For a long time I looked down on the idea of making music within the framework of genre. I thought if that’s where your head was at that you were probably thinking too much about fame, fashion and other extra-musical things, and paying too little attention to the sounds themselves. But I’ve very slowly changed my mind over the past few years. I don’t know if sound can function very well, or gives us all that much outside of the passing conventions we make for it. You can’t really shake external references to the larger world, it’s impossible to make non-idiomatic music. It seems to me that the more abstraction that’s involved in song-based music, the less meaning and magic the music holds for most people because the less it’s referring to the things around us. Our ears aren’t reducible to the tympanic machinery -the sound has got to travel through all of the memories and associations that shape us emotionally and shape our world views before that sounds is really ‘heard’ in our brains. This is probably going to be taken wrong by some people whose work I hold dear and I don’t want to overstate it — I don’t want people to stop pushing the boundaries of traditional listening and a lot of very abstract music has been important to me, even changed my life (I would be a different person without the music of Francisco Lopez, Stephen Vitiello, Kevin Drumm, and Bernhard Guenter being in my life when I first moved to NYC). But for me, at the moment, I think being even just a little bit creatively disruptive within the very narrow confines of an established genre, one with a lot of participants at the table, is more meaningful and rewarding. It might have more of an impact on the conversation we’re all having than the music that pretends that it exists outside of all conventions and is in a sense more “free”, but which also belongs to only a few people. And this may account for why a lot of very free music can also be, ironically, incredibly boring (I’m getting myself in trouble again here, but I think it’s fair to say). These days I think I’m feeling less dismissive of the idea of emotionally connecting with people on an immediate level, in the moment, in a way that you can only do by presenting as much that is familiar and rewarding to people as you do the stuff that’s unfamiliar and frustrating. That push and pull is not an easy thing to do….but alienating people completely is a very easy thing to do.

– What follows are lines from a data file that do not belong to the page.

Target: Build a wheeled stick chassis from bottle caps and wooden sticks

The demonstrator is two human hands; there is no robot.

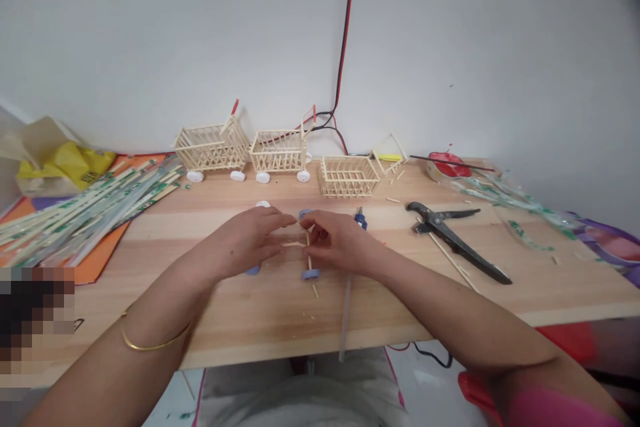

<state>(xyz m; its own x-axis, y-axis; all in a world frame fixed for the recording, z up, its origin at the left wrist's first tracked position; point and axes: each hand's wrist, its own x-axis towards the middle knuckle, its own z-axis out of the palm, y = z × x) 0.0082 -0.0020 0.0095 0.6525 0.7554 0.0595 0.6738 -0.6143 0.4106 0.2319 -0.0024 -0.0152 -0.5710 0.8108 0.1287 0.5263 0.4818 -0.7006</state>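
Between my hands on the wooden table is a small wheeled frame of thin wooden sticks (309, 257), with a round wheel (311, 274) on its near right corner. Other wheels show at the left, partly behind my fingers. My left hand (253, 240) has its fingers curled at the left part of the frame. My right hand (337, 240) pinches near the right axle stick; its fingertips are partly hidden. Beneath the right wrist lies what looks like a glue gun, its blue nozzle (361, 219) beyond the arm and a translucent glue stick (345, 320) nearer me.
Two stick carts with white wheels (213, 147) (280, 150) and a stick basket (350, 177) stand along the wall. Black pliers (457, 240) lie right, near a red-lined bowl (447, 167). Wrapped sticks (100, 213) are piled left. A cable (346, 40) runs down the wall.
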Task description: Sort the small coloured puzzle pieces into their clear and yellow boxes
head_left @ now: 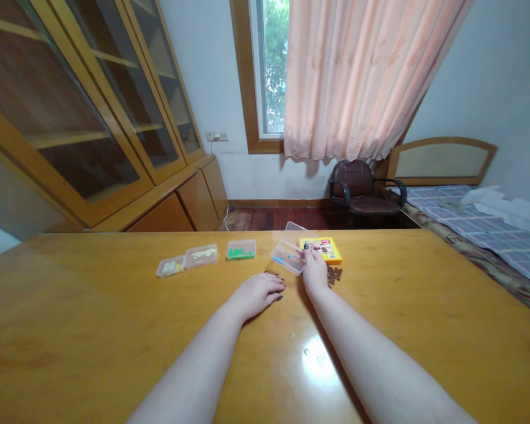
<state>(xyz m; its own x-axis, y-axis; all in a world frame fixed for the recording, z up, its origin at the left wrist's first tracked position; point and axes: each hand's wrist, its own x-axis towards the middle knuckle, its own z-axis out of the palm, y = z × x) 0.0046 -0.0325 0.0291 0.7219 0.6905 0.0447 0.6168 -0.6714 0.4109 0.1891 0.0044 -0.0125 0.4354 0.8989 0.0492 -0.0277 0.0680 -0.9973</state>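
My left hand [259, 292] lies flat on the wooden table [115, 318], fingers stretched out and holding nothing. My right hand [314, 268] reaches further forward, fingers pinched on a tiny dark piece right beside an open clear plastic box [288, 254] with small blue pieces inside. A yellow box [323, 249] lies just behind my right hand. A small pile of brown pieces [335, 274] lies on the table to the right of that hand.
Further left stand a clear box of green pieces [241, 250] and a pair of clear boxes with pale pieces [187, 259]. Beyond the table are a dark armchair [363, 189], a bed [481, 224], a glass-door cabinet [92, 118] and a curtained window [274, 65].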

As far as what conventions my music has gravitated too, that’s all been a matter of intuition and heart, so I’m not sure why I’m embracing the sounds I’m embracing these days. They just feel good. And my focus may change tomorrow. For me Leverage Models is more about putting my arms around the immediate present in an almost naïve way and trusting my gut, and less about the sounds I happen to be using. There’s no style guide I’m working off of.
Working with more than 12 people on your latest album must have been an experience! Was it hard, and was the process collaborative or did you have to ensure control?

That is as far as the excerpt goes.